Relativamente à reprodução do discurso no discurso e remetendo para o tom
oralizante, já enunciado, este abre caminho a uma espécie de vocalização do
romance, isto é, parece que estamos a ouvir as vozes das personagens,
alternando com a voz do narrador. Assim, nesta obra, encontramos as
reproduções dos diálogos com um número reduzido de verbos declarativos e a
transcrição do diálogo sem obedecer à convenção gráfica de separação das
falas.
Finalmente, podemos verificar o estilo próprio de José Saramago, nem sempre
de aceitação fácil por quem lê, mas que diferencia este escritor e é a sua
marca de identificação.
Classificação do narrador
O romancista mistura vozes de Reis e Pessoa, documentadas em textos em
prosa e verso já publicados.
Saramago atribui palavras às personagens em perfeita consonância com o seu
perfil e forma de pensar.
O leitor fica por vezes indeciso, sem saber a quem remeter a autoria de certas
frases e palavras.
Saramago revela uma capacidade inigualável de assumir a personalidade do
Outro, integrando-se totalmente nele, inclusive falando com a sua voz e dicção.

Caracterização das personagens


Fernando Pessoa desencadeia a ação do romance, ou seja, logo no início
ficamos a saber que, no dia seguinte à sua chegada, Ricardo Reis, trata de se
informar, através da imprensa, das circunstâncias da sua morte (a 30 de
novembro de 1935) e do seu funeral. Aliás foi através de um telegrama de
Álvaro de Campos sobre esse acontecimento que Reis regressa a Portugal.

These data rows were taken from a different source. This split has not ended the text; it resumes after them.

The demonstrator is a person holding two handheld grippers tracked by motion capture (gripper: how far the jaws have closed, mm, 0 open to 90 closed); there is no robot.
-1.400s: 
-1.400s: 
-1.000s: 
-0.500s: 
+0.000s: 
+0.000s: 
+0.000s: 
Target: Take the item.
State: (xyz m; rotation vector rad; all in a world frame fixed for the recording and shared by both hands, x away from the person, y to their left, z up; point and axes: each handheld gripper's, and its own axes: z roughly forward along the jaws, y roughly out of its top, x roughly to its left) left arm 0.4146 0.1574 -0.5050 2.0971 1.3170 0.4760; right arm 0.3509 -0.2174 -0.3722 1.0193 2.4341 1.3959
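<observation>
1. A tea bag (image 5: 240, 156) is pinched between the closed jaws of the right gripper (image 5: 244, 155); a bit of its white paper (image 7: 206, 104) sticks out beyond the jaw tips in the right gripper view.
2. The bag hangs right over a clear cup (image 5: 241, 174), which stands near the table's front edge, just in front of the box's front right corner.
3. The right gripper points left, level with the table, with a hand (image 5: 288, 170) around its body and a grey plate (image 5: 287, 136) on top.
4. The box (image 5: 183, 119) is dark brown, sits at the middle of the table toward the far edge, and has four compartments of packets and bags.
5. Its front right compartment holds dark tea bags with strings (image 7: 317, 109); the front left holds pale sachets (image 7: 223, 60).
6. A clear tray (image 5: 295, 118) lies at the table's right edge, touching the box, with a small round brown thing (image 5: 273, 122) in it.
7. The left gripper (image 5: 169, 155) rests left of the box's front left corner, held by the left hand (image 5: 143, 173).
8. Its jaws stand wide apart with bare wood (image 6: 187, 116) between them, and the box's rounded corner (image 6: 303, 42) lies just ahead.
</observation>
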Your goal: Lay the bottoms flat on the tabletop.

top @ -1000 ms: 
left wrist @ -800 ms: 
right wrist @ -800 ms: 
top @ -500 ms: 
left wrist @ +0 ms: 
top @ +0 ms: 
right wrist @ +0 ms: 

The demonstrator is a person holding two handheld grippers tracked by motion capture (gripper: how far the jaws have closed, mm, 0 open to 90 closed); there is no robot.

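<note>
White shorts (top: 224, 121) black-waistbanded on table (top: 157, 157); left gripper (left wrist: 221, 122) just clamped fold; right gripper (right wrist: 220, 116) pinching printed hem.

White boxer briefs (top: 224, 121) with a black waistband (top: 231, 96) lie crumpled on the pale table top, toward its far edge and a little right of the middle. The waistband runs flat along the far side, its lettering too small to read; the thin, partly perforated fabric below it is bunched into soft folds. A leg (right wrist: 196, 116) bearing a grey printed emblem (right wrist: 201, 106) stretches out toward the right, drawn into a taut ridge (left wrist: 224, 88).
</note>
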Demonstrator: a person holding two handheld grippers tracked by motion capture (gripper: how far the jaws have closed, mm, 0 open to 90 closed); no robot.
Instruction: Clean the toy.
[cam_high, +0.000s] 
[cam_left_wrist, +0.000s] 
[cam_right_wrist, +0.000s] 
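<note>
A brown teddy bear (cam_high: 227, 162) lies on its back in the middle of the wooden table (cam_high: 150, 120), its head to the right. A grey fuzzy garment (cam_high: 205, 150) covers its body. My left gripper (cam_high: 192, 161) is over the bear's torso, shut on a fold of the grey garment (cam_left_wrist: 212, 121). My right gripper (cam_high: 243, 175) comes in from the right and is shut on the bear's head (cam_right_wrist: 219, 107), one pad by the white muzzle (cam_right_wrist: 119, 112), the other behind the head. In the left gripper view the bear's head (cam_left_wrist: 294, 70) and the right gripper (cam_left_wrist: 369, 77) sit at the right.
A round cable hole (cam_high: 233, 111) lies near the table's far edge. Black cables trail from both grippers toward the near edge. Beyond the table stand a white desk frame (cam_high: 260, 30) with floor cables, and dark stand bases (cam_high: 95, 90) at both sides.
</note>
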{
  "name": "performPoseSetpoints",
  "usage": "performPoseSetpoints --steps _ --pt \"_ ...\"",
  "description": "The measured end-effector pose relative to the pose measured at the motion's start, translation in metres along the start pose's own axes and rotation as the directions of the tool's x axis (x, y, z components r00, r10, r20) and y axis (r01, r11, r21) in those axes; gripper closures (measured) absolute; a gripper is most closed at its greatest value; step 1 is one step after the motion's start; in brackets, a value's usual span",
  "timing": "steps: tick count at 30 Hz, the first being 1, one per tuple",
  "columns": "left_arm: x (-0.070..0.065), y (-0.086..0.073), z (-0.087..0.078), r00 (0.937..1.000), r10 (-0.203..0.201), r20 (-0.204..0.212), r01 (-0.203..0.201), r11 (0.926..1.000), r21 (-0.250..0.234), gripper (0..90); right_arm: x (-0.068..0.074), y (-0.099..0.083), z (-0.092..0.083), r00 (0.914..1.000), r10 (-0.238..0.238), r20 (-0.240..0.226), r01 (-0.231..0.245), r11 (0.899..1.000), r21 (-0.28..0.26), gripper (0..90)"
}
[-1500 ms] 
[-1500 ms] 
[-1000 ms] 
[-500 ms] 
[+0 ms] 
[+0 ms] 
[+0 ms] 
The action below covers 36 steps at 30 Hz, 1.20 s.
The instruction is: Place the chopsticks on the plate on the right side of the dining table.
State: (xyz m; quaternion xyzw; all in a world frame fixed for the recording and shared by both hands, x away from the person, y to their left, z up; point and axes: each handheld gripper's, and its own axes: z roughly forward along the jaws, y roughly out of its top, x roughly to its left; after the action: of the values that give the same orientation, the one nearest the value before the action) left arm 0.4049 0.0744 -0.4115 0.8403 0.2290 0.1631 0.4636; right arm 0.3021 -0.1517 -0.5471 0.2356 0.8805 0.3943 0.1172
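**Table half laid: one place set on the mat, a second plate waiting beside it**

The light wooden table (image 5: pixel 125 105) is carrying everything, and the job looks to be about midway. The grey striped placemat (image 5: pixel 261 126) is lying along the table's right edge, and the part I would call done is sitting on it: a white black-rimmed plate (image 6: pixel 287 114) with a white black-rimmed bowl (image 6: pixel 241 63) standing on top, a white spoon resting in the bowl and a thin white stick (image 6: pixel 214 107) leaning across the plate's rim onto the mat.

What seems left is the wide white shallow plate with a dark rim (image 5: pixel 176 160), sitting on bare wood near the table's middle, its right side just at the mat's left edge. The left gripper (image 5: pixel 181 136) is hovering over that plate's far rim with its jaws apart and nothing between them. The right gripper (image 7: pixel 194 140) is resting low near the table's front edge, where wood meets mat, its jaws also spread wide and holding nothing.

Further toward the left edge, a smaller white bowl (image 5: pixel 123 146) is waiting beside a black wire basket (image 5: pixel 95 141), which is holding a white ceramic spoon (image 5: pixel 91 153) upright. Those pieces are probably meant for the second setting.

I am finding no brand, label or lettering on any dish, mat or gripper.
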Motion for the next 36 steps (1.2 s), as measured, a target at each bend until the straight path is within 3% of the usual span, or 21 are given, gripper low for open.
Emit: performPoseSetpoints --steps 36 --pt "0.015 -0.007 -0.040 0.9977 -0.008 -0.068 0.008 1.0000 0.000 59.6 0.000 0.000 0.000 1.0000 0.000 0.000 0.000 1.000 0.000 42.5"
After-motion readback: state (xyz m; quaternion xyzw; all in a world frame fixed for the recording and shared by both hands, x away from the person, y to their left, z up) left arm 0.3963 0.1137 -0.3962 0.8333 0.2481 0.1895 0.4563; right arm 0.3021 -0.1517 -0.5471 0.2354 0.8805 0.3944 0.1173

Pessoa participa no romance de forma fantasmagórica e vai dialogando com
Ricardo Reis sobre a sua vida, informando-o de que dispõe de nove meses na
terra. Fernando Pessoa pede a Ricardo Reis para lhe ler as notícias e ficam a
discuti-las, sendo todas as informações dos jornais verídicas. Ele também
comenta sobre a postura e o contexto social da vida de Ricardo Reis, havendo
ainda tempo para falar dos outros heterónimos e dos amores de Reis.
Fernando Pessoa representa, neste romance, a consciência do progressivo
esquecimento que inevitavelmente atinge aqueles que morrem.
Ricardo Reis é o heterónimo de Fernando Pessoa e a personagem principal do
romance. Enquanto heterónimo, Reis é indiferente, contemplativo, apologista
da perfeição clássica e disciplinado, enquanto personagem de Saramago, Reis
é ocupado com questões básicas do quotidiano, preocupado politicamente,
atraído pelas imperfeições terrenas e descuidado.
Reis está muito atento ao espaço e às pessoas, este lê as notícias do jornal
para se manter informado, para se manter em contacto com o mundo, mas
também fica a ver a vida a passar como se fosse um mero espectador. Ricardo
Reis não compreende os tempos políticos e históricos.
Importa realçar a relação entre Reis e o livro “The God of the Labyrinth” que
requisitou no navio durante a sua viagem. Assim, Reis deambula pela cidade
de Lisboa, que não reconhece como sua, e, perdido nesse labirinto, procura
saber quem é.
Localização das personagens
Ricardo Reis surge na sequência I, aquando a sua chegada a Lisboa, ao fim de
16 anos ausente no Brasil, ou seja, a 29 de dezembro de 1935, instalando-se
no Hotel Bragança. Na sequência II, lê as notícias sobre a morte de Fernando
Pessoa e visita o seu túmulo no Cemitério dos Prazeres.
Fernando Pessoa surge na sequência III, visitando Reis no hotel no fim dos
festejos de fim de ano e diálogo com ele sobre a sua morte e os motivos do
regresso de Reis. Informa Reis de que dispõe agora de oito meses para
circular no reino dos vivos.
No fim do romance, na sequência XIX, Reis acompanha Pessoa que regressa
ao cemitério e presumivelmente termina assim a sua existência.